Friday, August 20, 2004

Before Sunrise


Julie Delpy & Ethan Hawke in Before Sunrise

Last night saw Richard Linklater's film Before Sunrise (missed it, strangely, six years ago). A perfect film: the framing, the screenplay, the acting. A loquacious film (as the Guardian said) about two people communicating, learning about each other and talking about everything and anything: love, death, sex, men, women:

'I really believe that if there's any kind of God, he wouldn't be in any one of us - not you, not me, but just this space in between. If there's some magic in this world, it must be in the attempt of understanding someone else, sharing something. Even if it's almost impossible to succeed, but who cares, the answer must be in the attempt.'

One one level it's a film about serendipity: those chance encounters that make moments special (here, the riverbank poet, the basement harpsichord player).
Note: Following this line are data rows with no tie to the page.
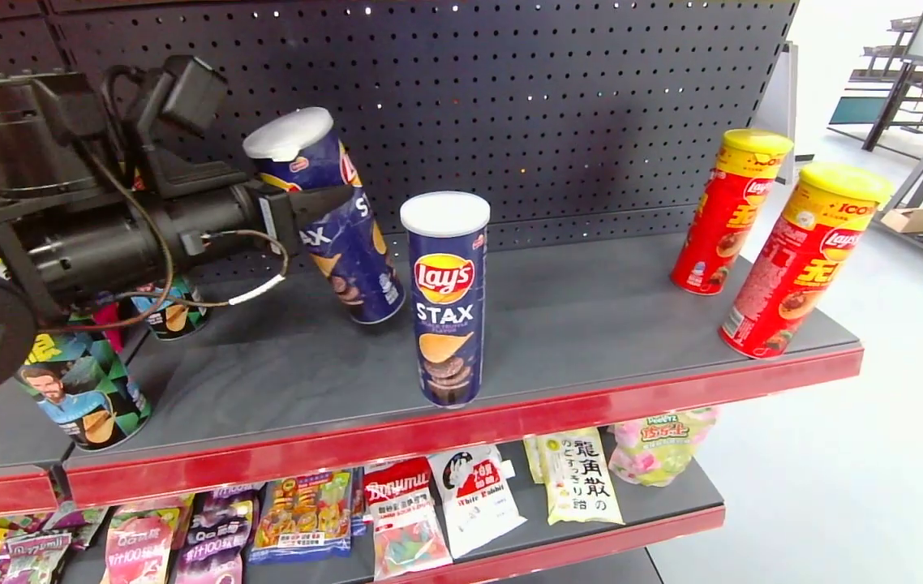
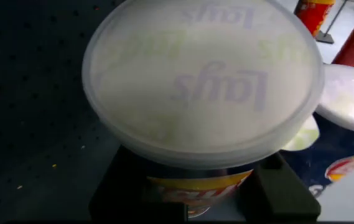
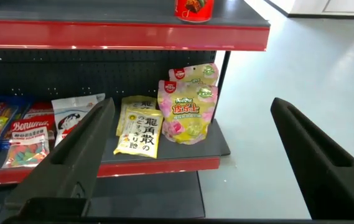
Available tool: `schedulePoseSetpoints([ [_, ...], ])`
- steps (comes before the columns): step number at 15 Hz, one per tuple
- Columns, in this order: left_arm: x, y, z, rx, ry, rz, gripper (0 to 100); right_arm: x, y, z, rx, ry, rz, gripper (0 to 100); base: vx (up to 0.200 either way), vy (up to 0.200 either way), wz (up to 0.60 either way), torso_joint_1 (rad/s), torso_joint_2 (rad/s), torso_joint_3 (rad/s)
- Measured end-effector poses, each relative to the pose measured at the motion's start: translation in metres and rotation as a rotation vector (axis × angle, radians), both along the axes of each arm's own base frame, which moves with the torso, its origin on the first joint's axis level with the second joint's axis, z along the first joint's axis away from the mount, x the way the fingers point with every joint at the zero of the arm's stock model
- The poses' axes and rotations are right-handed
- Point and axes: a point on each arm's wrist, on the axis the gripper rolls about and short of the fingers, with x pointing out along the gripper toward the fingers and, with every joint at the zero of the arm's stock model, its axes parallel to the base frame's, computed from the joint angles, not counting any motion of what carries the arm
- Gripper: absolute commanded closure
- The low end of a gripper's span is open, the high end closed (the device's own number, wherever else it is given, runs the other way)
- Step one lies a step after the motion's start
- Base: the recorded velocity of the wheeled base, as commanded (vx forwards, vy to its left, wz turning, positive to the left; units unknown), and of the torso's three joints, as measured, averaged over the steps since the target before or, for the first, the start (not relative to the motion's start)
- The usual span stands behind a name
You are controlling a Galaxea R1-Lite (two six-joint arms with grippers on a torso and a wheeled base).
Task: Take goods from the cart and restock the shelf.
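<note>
In the right wrist view the right gripper [image 3: 192,106] hangs with its fingers spread wide and nothing between them; past them, snack bags [image 3: 140,132] lie on the lower shelf [image 3: 158,167]. In the head view the upper shelf [image 1: 461,426] crosses the middle of the frame with its red front lip. A green-and-black can [image 1: 88,393] stands at lower left, and a blue chip can [image 1: 445,300] stands upright at centre, near the lip. Just behind it, toward upper left, the left gripper [image 1: 324,212] is clamped on a second blue can [image 1: 360,276] around its upper body. This can is tilted, white lid [image 2: 204,81] leaning left, base low over the shelf board – whether it touches cannot be told. Two red cans [image 1: 802,264] stand at right; the pegboard [image 1: 551,97] closes the back
</note>
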Motion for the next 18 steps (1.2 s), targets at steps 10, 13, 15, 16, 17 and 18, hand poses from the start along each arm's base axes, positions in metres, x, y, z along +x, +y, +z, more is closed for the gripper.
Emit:
schedulePoseSetpoints([
  [10,0.062,-0.035,-0.016,0.067,0.022,-0.036,100,0.0,0.0,0.0,0.003,0.0,0.0,0,0.0,0.0,0.0,0.0,0.0,0.0],
  [13,0.068,-0.039,-0.018,0.071,0.031,-0.041,100,0.0,0.0,0.0,0.003,0.0,0.0,0,0.0,0.0,0.0,0.0,0.0,0.0],
  [15,0.071,-0.04,-0.022,0.073,0.038,-0.045,100,0.0,0.0,0.0,0.003,0.0,0.0,0,0.0,0.0,0.0,0.0,0.0,0.0],
  [16,0.072,-0.042,-0.023,0.073,0.039,-0.051,100,0.0,0.0,0.0,0.003,0.0,0.0,0,0.0,0.0,0.0,0.0,0.0,0.0],
  [17,0.072,-0.046,-0.024,0.075,0.042,-0.061,100,0.0,0.0,0.0,0.003,0.0,-0.001,0,0.0,0.0,0.0,0.0,0.0,0.0],
  [18,0.072,-0.048,-0.026,0.076,0.045,-0.066,100,0.0,0.0,0.0,0.004,0.0,-0.001,0,0.0,0.0,0.0,0.0,0.0,0.0],
])
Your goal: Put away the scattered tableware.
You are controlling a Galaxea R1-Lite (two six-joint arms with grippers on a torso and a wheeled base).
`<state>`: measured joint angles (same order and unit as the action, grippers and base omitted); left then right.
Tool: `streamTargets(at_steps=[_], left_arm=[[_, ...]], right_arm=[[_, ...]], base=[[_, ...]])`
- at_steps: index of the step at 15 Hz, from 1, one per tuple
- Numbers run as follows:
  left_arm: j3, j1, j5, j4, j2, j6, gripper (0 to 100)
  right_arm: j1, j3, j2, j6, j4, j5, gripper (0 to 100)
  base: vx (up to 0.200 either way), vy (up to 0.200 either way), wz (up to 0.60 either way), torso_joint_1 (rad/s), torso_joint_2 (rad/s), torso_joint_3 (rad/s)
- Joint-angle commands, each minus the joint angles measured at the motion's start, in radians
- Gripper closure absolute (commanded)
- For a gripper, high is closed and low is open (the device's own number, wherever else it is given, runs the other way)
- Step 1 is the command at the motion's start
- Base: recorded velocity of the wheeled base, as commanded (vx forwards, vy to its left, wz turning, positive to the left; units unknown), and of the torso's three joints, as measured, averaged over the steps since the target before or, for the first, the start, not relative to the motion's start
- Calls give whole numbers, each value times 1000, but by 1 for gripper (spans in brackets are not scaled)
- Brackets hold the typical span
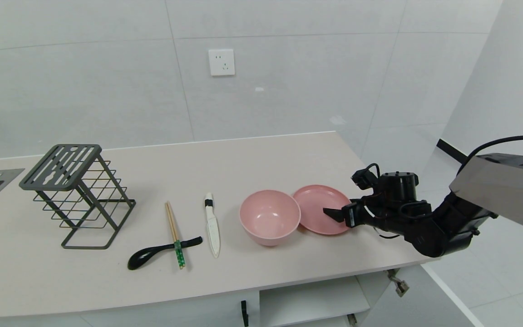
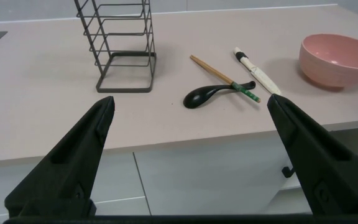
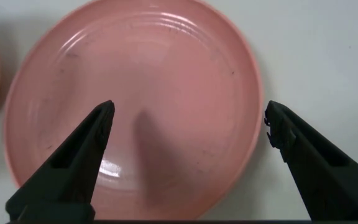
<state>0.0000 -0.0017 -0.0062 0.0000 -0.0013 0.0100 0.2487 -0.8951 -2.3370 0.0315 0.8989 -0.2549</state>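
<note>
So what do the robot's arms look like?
Mostly black. The right arm is chunky, with looping black cables and a shiny grey cover. The right end effector and left end effector each have two pointed, wedge-shaped black fingers.

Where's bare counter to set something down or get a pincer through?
Free: the back strip of counter between wall and the tableware row, and the front-left stretch before the rack. Narrow lane between knife and bowl. Crowded: chopsticks cross the spoon, knife close by; bowl right beside the plate, right pincer open over it.
</note>
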Motion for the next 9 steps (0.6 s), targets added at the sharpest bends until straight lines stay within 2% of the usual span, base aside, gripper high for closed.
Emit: streamTargets(at_steps=[1,5,6,9], left_arm=[[0,0,0,0,1,2,0],[0,0,-1,0,1,4,0],[0,0,-1,0,1,4,0],[0,0,-1,0,1,4,0]], right_arm=[[7,13,1,1,3,-1,0],[37,16,-7,1,3,0,0],[32,10,-16,1,2,8,100],[11,10,-30,-1,-5,62,100]], base=[[0,0,0,0,0,0],[0,0,0,0,0,0],[0,0,0,0,0,0],[0,0,0,0,0,0]])
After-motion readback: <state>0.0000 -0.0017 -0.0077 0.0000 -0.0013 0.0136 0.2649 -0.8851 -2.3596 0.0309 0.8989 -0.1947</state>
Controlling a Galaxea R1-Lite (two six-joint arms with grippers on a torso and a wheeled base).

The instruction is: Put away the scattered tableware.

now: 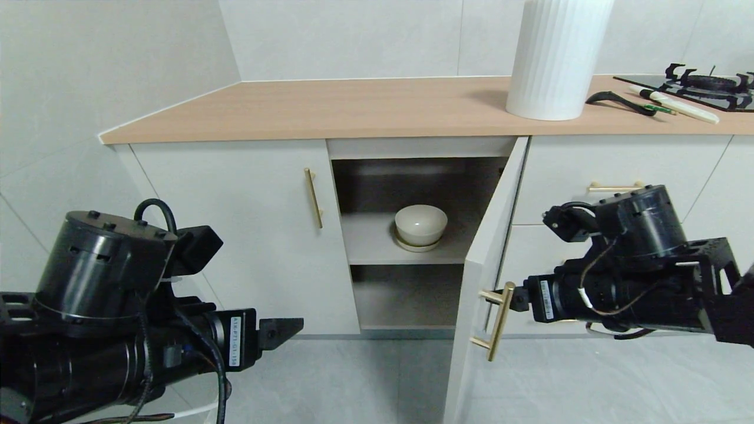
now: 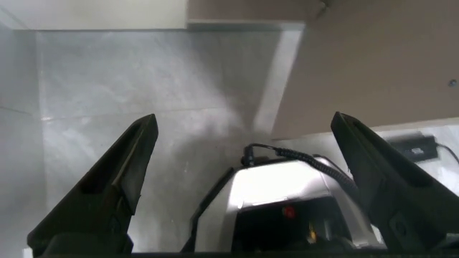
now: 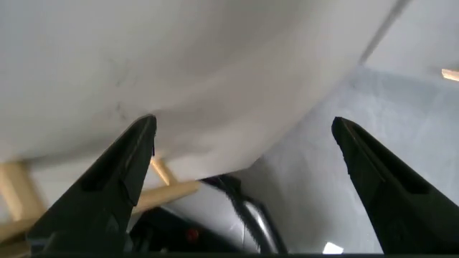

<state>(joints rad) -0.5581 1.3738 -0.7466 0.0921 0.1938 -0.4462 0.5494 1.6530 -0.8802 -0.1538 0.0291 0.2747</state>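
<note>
R gripper (image 1: 513, 298), jaws wide, by door handle (image 1: 499, 323), poss. touching; bowl (image 1: 420, 224) inside

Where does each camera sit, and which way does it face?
Head view: on the head, facing forward and down at a cabinet with an open door and a bowl on its shelf; both arms show.
Left wrist view: on the left wrist, facing grey tiles; the open left gripper shows.
Right wrist view: on the right wrist, facing the door close up; the open right gripper shows.
Shared: head and right wrist views both show the door and its gold handle.
</note>
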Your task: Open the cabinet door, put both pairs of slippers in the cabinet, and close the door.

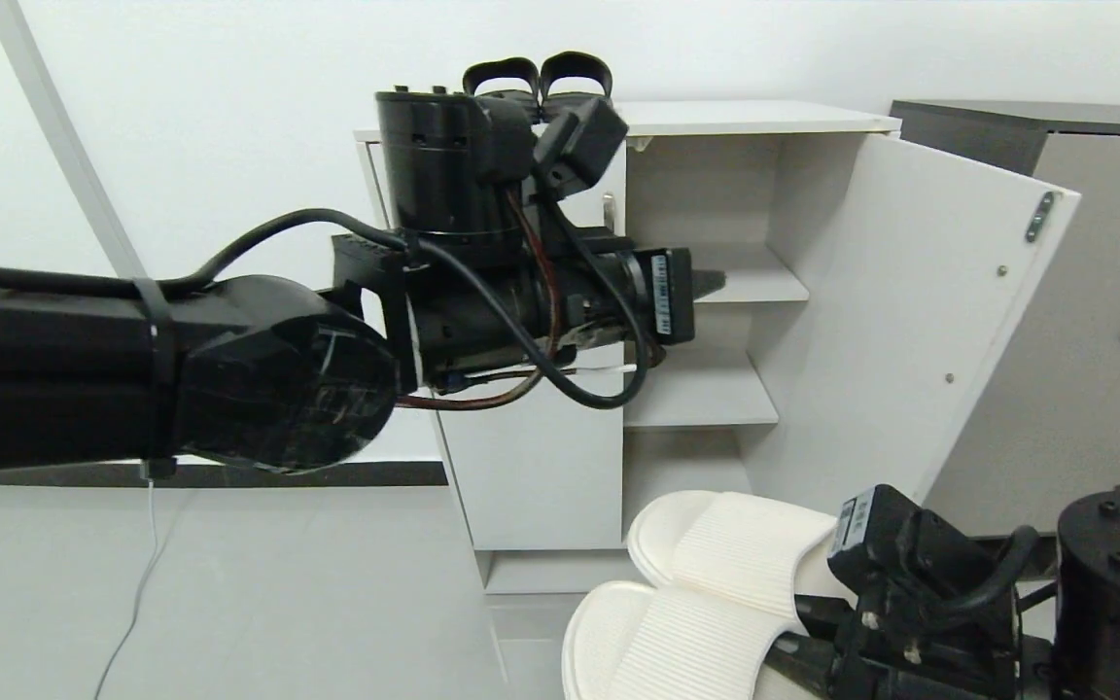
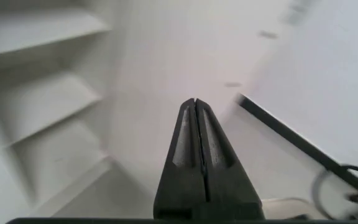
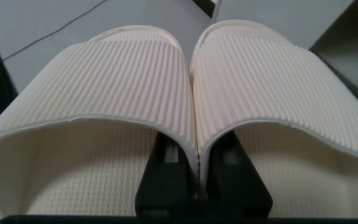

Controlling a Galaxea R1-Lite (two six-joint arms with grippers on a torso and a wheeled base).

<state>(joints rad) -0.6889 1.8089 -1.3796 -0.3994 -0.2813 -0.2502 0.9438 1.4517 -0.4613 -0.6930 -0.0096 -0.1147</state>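
Cabinet (image 1: 541,467): door (image 1: 910,321) stands open.
Shelf (image 1: 701,394): likely target; bring pair in level, clear of door edge.
White slippers (image 1: 716,583): low before cabinet, pinched together in right hand (image 3: 197,180).
Black slippers (image 1: 538,73): atop cabinet.
Left hand (image 2: 194,106): clenched, empty, by shelves.

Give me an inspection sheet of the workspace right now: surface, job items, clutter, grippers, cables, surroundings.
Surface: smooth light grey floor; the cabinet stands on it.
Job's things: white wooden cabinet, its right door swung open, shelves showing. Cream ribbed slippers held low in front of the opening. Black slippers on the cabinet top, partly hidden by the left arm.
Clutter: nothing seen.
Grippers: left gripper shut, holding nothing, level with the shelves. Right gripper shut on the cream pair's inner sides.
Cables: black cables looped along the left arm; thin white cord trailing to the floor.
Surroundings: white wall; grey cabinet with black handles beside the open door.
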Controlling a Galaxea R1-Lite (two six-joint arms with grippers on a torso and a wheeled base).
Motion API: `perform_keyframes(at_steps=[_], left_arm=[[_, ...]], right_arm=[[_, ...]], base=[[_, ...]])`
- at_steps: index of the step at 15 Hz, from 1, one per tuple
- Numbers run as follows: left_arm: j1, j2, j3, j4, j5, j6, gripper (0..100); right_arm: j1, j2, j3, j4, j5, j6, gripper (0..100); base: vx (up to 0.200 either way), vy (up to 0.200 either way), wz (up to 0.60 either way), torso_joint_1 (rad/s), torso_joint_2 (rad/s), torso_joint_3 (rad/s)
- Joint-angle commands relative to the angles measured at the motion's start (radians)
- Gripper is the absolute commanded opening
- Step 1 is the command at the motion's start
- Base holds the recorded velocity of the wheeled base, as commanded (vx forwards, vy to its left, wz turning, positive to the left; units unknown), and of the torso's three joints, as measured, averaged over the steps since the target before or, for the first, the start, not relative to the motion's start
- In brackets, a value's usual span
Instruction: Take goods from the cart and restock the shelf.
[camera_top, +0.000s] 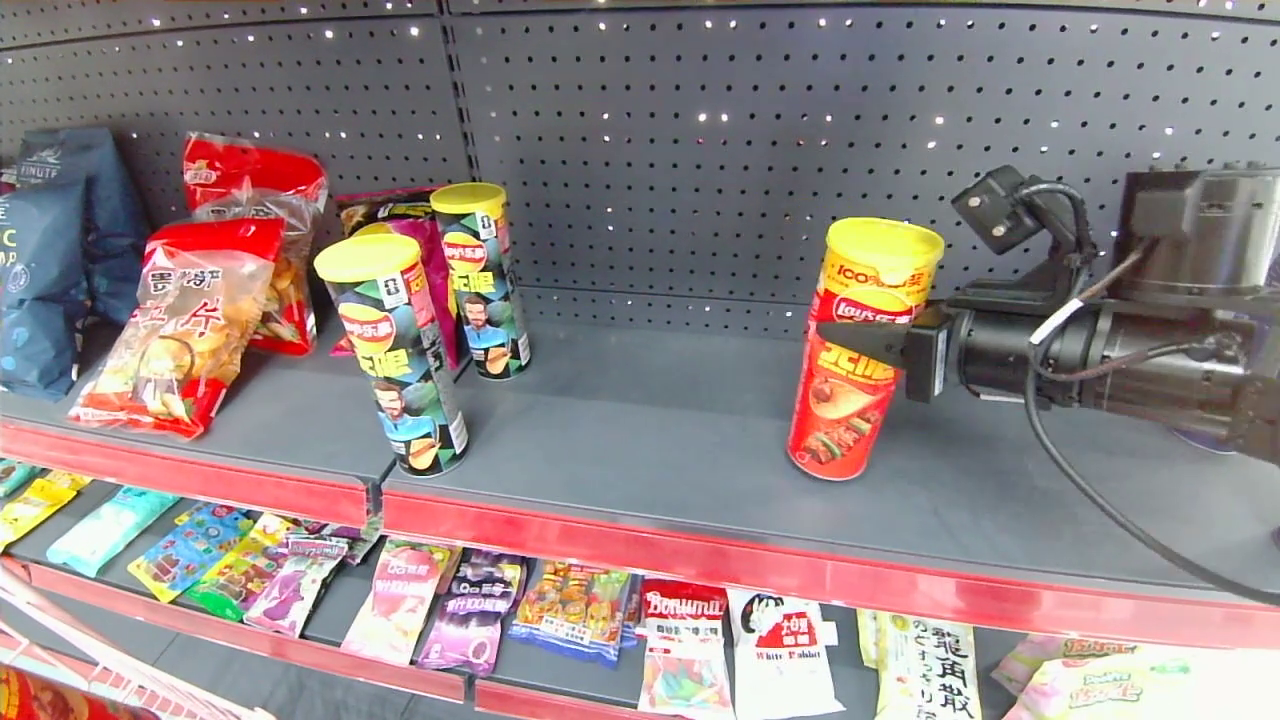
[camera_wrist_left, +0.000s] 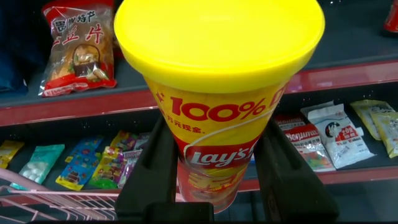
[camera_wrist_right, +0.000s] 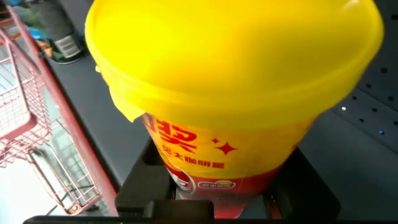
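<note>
Cart (camera_top: 100, 680): pink wire frame, nearest, out in front of the shelf (camera_top: 620, 530) and below its red lip.

Left gripper (camera_wrist_left: 217, 171): also out in front of the shelf, off its boards. Black fingers (camera_wrist_left: 152, 168) are clamped on either side of a red-and-yellow can (camera_wrist_left: 224, 124), yellow lid toward the wrist camera. Cart wire and the shelf's tiers lie behind it.

Candy packets (camera_top: 580, 610): flat in a row on the tier under the shelf.

Right gripper (camera_top: 850, 345): over the shelf, arm entering from its right end, jaws closed on the waist of a red chip can (camera_top: 845, 430). Can is upright with its yellow lid on, right of the shelf's centre, a little back from the red lip. Base is down at the board; cannot tell if it touches.

Dark can (camera_top: 400, 370): yellow lid, standing left of the shelf's centre, near the lip. Rear dark can (camera_top: 485, 290) stands just behind it, deeper in.

Red snack bags (camera_top: 180, 330): leaning toward the shelf's left end. Blue bags (camera_top: 50, 250) sit beyond them at the far left.

Pegboard (camera_top: 750, 150): grey, perforated, closes the shelf's back.
</note>
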Motion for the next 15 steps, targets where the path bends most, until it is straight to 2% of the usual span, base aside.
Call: perform_keyframes(at_steps=[1, 6, 8, 9, 10, 15], left_arm=[[0.0, 0.001, 0.004, 0.0, 0.0, 0.0, 0], [0.0, -0.005, 0.004, 0.0, 0.0, 0.0, 0], [0.0, -0.005, 0.004, 0.0, 0.001, 0.0, 0], [0.0, -0.003, 0.004, 0.0, 0.001, 0.0, 0], [0.0, -0.005, 0.004, 0.0, 0.001, 0.001, 0], [0.0, -0.012, 0.01, 0.001, 0.001, 0.001, 0]], right_arm=[[0.011, -0.063, 0.035, -0.003, 0.0, -0.001, 0], [0.077, -0.064, 0.085, -0.009, 0.0, -0.002, 0], [0.085, -0.055, 0.099, -0.029, -0.002, -0.004, 0], [0.093, -0.018, 0.111, -0.105, -0.016, -0.007, 0], [0.094, -0.012, 0.113, -0.121, -0.023, -0.005, 0], [0.122, -0.024, 0.168, -0.128, -0.031, -0.007, 0]], base=[[0.0, 0.0, 0.0, 0.0, 0.0, 0.0], [0.0, 0.0, 0.0, 0.0, 0.0, 0.0], [0.0, 0.0, 0.0, 0.0, 0.0, 0.0], [0.0, 0.0, 0.0, 0.0, 0.0, 0.0], [0.0, 0.0, 0.0, 0.0, 0.0, 0.0], [0.0, 0.0, 0.0, 0.0, 0.0, 0.0]])
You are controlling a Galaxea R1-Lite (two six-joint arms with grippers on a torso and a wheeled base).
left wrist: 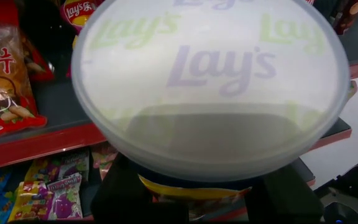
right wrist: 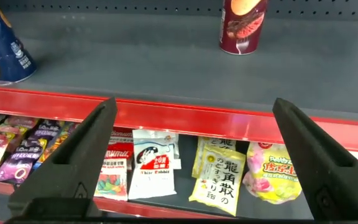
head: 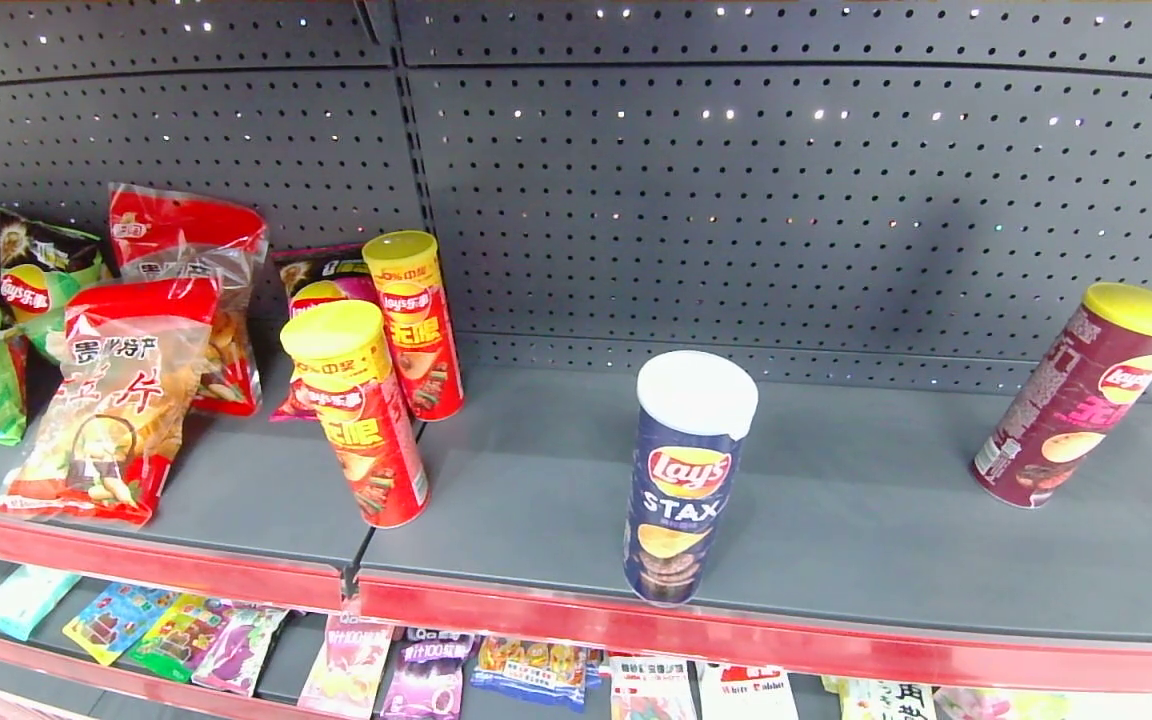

Update 29 August: saw Before Sunset last night. Not really as good as the first film, though still some good lines. The spark between the two was present only intermittently, and the film took a while to get started. Perhaps the impact was less because, unlike the first film, this was primarily about the disillusionment that comes with experience.

Memory is a good thing if you don't have to deal with the past.

Other great loquacious films: Blue In The Face, Smoke, My Dinner With Andre.